9時、”BROWN SUGER” に戻る。店には既に5人くらい客がいた。店主のおっちゃんが「SHUN !」と出迎えてくれて僕はサンドウィッチとビールを注文する。今回のサンドウィッチはチーズとアボカド、トマト、ピーナッツバターにハチミツ。案外さっぱりしていて、これも美味。それからよくわからない果物のジュースを飲む。

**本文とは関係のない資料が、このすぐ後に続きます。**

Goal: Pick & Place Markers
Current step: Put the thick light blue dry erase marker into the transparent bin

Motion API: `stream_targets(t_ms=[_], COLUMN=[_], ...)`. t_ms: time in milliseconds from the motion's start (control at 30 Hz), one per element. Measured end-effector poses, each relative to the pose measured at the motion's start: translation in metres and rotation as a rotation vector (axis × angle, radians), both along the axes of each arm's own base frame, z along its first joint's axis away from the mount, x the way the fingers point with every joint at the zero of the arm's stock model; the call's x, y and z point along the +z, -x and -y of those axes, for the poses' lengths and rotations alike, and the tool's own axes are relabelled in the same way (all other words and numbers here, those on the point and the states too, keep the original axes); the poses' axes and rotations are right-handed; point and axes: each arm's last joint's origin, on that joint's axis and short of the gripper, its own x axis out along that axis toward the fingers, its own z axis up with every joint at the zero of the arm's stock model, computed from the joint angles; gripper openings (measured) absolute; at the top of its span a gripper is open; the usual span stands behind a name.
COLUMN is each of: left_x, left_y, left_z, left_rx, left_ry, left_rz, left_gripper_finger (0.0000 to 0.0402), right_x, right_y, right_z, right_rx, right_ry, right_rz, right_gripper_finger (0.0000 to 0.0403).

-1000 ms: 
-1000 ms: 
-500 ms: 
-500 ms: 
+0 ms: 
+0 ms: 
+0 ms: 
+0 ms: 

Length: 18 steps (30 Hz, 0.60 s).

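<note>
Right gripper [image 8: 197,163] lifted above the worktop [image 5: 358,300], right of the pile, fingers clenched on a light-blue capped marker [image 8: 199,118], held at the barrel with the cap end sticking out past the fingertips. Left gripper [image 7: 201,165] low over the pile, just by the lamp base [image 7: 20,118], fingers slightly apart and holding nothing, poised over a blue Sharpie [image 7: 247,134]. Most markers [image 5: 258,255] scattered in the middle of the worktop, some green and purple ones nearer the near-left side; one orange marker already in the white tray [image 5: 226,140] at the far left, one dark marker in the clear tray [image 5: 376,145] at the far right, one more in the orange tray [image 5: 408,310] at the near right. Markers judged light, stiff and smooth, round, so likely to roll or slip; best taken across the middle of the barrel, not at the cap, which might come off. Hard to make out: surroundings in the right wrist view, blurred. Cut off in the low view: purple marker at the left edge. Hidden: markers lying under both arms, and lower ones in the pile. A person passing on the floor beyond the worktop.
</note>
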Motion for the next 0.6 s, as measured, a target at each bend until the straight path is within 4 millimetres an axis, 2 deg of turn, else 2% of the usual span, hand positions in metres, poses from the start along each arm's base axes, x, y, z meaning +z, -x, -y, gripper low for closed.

店先では、バルの客のおじさんとエリック・ドゥルゲが口論をしていた。おじさんにどうしたのかと尋ねたら、「エリックはいつも歴史歴史だ。あいつは今を生きていないんだ。」と言った。脈絡もなく、いきなりそんなん言われてもようわからんわ〜と思った。ただ何となくテント暮らしで歴史好きのエリック・ドゥルゲの方が良い人だと決めつけた。でも180センチくらいあるエリック・ドゥルゲが小柄に見えて、切なくなった。





そのあとエリック・ドゥルゲと少し話をして、お別れを言った。またカダケスに行ったら会えるのかもしれないな。エリック・ドゥルゲは夏には観光客がうじょうじょで大変大変。冬は海からくる寒さで雪が降って大変大変。だからまた今と同じ季節に来なよ、と言った。僕はまた同じ季節に来たいなぁと思った。





それから店主のおっちゃんの家に店主の子分?と一緒に行く。おっちゃんの家は地下ガレージを改造したアジトみたいだった。そこのソファで爆睡した。







<エリック・ドゥルゲとの別れ、カダケスとの別れ>


朝起きて支度をして家を出る。子分はまだベッドで寝ていたけど、店主も店主の奥さんも家にはいなかった。途中のカフェで 店主の奥さんがいたので、挨拶をして住所を聞いた。あとで手紙を送ろうと思った。


それから BROWN SUGER に行って店主のおっちゃんにお礼とじゃあねを言いに行く。ドゥルゲさんはいなかったのが残念だったので、店主のおっちゃんにドゥルゲさんにも宜しくと言って店を出る。カダケスを出る。




次の街フラガは、まずバスでフィゲラスに戻り、そこから電車に乗りかえて一時間ほど走ったところ。10時、バスに乗り込む。熟睡の中、バスはフィゲラスに到着する。電車に乗り換えて次の街へと進みだす。車内で無性にアジカンの「次の街まで」が聴きたくなる。i POD で曲を探すと「次の街まで」ではなく「君の街まで」だった。


フラガに降り立つ。あいにくの雨模様。ダリとガラのお城へと歩き出す。